EXERCISE PROMPT ::
Look for the line that has "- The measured" in the material below; please repeat it and every line after it, exactly, up to and including the line that has "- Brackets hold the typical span", and nothing else.

==========

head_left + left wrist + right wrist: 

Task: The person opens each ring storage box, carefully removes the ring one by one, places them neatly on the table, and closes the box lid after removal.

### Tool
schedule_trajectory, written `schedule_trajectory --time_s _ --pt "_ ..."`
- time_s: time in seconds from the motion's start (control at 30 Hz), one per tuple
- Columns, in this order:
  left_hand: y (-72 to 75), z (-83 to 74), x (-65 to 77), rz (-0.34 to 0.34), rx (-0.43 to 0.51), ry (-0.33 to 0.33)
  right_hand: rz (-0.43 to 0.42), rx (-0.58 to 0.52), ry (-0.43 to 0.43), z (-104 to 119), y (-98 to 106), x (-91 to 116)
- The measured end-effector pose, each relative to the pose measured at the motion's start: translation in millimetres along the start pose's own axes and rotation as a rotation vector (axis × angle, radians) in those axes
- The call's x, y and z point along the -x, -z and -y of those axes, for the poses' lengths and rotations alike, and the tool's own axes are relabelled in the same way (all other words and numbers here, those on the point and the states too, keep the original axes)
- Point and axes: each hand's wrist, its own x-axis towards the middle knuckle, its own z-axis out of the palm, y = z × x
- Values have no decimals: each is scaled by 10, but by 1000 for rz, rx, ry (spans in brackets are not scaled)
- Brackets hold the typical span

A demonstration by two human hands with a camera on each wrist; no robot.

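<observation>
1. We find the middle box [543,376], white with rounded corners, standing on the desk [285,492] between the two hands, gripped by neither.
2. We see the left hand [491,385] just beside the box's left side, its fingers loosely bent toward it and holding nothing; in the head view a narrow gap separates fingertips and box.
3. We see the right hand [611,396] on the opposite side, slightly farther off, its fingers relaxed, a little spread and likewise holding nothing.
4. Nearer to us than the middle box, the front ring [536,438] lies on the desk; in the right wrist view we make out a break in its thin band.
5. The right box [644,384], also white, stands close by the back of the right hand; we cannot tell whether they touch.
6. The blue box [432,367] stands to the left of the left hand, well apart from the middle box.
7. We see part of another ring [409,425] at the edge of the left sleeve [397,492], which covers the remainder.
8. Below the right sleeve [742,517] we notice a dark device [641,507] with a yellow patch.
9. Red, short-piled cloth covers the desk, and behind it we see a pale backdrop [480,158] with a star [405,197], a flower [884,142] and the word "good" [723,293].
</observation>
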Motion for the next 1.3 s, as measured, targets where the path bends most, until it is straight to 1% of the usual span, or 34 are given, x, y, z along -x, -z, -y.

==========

WRITTEN RESPONSE ::
- The measured end-effector pose, each relative to the pose measured at the motion's start: translation in millimetres along the start pose's own axes and rotation as a rotation vector (axis × angle, radians) in those axes
- The call's x, y and z point along the -x, -z and -y of those axes, for the poses' lengths and rotations alike, and the tool's own axes are relabelled in the same way (all other words and numbers here, those on the point and the states too, keep the original axes)
- Point and axes: each hand's wrist, its own x-axis towards the middle knuckle, its own z-axis out of the palm, y = z × x
- Values have no decimals: each is scaled by 10, but by 1000 for rz, rx, ry (spans in brackets are not scaled)
- Brackets hold the typical span

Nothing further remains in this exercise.